[Collection entries]
■ ■ ■ ■ ■

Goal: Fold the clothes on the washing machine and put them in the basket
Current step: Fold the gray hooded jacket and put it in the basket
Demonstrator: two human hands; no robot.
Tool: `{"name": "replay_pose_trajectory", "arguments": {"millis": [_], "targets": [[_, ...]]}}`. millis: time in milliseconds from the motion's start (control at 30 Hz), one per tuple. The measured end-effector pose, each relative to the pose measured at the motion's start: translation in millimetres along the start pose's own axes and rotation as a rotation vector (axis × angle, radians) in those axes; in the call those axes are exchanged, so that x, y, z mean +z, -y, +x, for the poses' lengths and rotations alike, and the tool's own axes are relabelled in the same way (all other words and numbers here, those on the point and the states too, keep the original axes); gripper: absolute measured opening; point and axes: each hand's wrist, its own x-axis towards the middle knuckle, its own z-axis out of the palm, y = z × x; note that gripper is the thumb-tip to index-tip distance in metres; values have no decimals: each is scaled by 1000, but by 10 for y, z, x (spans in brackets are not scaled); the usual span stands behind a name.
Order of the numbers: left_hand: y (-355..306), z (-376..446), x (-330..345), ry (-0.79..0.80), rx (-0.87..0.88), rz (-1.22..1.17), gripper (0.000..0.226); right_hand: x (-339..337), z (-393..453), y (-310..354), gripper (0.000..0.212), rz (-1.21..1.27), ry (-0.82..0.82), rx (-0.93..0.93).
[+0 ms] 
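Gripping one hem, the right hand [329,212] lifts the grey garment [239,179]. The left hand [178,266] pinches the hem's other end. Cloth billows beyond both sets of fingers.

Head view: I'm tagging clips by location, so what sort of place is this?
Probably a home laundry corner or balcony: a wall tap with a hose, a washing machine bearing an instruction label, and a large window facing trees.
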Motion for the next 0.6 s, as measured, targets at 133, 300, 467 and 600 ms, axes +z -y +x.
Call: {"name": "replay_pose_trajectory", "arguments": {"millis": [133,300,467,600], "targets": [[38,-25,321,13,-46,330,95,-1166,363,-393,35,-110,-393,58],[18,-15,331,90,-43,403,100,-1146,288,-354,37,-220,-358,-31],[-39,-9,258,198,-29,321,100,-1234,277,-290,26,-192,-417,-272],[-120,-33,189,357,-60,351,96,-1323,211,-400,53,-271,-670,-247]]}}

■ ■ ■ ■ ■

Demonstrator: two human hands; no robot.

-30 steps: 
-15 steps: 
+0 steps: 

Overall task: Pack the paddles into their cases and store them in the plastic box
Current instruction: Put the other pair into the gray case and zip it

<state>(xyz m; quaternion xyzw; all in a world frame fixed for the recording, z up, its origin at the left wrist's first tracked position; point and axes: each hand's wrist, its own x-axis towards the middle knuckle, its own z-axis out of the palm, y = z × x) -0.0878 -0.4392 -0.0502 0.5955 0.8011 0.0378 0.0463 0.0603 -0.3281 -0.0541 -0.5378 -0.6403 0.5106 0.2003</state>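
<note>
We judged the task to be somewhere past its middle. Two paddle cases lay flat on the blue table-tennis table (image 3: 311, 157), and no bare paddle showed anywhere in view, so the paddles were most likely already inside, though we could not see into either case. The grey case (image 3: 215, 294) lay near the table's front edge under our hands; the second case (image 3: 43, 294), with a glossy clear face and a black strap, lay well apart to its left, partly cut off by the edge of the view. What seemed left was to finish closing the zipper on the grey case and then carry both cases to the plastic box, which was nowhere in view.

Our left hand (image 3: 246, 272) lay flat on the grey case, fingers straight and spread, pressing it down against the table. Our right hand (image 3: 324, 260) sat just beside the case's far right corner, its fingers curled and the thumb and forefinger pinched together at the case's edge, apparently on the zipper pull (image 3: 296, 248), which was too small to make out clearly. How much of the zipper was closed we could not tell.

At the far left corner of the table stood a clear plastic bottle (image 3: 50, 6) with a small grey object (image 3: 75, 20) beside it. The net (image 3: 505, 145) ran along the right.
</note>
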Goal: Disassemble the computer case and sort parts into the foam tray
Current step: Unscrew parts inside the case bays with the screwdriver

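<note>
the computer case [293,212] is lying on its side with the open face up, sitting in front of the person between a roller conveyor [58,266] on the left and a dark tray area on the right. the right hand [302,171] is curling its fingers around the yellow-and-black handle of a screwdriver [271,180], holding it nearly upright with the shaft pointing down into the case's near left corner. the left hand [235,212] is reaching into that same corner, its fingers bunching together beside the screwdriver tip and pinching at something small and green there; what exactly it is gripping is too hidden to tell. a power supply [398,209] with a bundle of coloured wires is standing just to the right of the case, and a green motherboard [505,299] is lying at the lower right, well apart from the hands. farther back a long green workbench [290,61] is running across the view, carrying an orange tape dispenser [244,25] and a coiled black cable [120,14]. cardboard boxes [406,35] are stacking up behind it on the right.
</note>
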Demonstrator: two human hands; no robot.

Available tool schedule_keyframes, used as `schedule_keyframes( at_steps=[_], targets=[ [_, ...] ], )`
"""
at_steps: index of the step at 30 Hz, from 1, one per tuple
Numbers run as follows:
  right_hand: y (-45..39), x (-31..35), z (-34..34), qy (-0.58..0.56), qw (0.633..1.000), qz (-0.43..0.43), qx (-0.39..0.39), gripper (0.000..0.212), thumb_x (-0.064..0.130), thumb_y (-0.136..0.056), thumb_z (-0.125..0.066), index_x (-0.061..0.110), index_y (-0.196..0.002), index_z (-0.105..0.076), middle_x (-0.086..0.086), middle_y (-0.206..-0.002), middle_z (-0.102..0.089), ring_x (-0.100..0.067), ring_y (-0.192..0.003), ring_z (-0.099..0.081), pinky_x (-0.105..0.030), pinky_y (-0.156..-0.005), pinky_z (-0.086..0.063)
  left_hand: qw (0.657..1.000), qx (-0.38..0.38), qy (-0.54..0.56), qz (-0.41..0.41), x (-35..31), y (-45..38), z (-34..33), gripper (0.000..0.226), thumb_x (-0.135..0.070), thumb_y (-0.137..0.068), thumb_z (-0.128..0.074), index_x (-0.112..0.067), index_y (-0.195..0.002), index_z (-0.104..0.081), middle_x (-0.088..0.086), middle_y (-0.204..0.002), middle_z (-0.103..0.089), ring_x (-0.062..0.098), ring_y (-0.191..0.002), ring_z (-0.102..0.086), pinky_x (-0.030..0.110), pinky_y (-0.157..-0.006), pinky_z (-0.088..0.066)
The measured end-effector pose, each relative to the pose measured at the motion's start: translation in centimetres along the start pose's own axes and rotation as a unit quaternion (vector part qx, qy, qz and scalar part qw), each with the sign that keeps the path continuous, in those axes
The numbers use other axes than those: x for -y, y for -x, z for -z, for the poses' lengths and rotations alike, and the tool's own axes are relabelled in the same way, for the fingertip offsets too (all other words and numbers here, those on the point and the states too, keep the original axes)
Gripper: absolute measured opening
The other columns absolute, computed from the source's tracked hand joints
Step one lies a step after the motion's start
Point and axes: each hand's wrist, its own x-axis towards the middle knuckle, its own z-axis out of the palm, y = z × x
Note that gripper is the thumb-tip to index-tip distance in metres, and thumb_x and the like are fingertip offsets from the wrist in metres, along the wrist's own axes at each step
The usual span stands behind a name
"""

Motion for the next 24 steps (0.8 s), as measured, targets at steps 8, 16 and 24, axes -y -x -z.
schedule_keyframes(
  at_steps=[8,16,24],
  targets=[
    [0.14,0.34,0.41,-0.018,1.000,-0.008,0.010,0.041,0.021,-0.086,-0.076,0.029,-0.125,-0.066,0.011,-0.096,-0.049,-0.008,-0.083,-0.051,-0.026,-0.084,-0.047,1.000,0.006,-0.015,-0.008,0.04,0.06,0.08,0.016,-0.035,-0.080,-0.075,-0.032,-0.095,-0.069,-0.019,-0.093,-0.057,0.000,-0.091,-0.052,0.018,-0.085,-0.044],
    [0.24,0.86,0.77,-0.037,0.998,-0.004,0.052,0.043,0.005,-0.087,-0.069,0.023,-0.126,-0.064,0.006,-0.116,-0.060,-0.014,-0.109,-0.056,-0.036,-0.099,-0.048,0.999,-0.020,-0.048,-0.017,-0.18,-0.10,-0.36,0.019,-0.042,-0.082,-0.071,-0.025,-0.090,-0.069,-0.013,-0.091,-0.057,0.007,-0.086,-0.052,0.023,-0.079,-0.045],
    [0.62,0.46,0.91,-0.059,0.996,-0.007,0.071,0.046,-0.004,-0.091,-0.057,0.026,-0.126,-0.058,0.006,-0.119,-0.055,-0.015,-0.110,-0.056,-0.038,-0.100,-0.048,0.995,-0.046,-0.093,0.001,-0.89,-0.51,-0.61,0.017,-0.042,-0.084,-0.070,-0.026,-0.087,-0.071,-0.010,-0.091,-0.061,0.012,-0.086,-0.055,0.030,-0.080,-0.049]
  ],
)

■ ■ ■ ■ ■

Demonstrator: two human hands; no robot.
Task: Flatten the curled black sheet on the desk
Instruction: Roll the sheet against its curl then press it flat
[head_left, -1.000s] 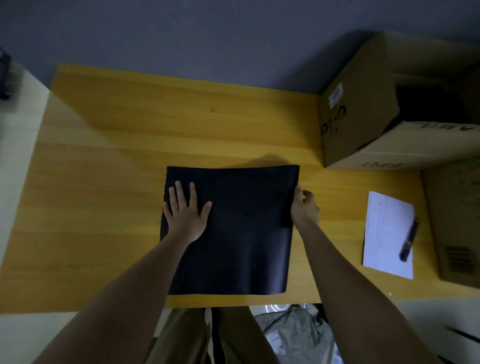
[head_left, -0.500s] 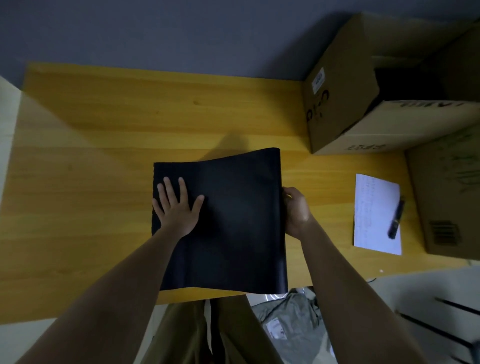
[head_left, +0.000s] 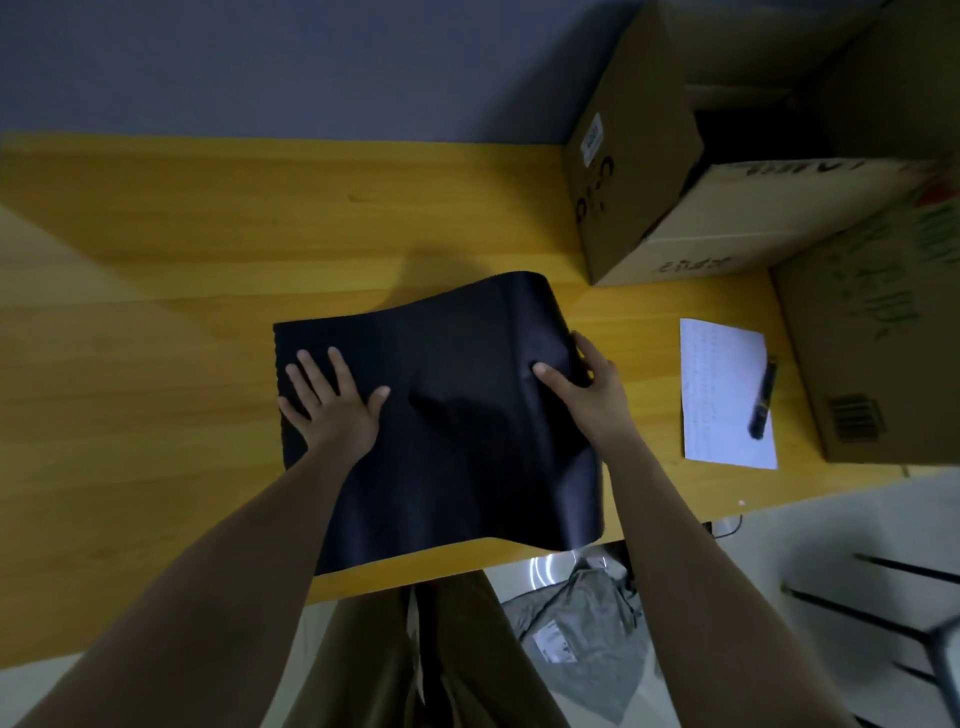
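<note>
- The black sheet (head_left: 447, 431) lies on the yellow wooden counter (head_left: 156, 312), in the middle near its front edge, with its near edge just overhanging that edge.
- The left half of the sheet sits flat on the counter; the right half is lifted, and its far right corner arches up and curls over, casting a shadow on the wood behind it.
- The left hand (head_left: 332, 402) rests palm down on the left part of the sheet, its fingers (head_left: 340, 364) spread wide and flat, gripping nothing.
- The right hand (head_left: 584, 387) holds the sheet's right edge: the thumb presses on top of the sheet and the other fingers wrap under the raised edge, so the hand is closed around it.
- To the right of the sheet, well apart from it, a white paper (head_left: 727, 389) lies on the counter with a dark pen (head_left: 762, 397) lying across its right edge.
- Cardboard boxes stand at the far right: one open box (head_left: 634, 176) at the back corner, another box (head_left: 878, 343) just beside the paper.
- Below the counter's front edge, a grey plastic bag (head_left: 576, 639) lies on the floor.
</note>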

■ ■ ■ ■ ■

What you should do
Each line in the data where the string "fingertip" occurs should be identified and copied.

Exercise answer
The numbers use other axes than those: x for -y, y for -x, z for -z, for the poses' lengths and rotations alike, and the tool's own axes are relabelled in the same way, for the fingertip offsets too (all other words and numbers here, those on the point and the states too, keep the original axes)
Note that gripper is the thumb-tip to index-tip distance in metres, and thumb_x and the like are fingertip offsets from the wrist in metres, along the wrist's own axes at each step

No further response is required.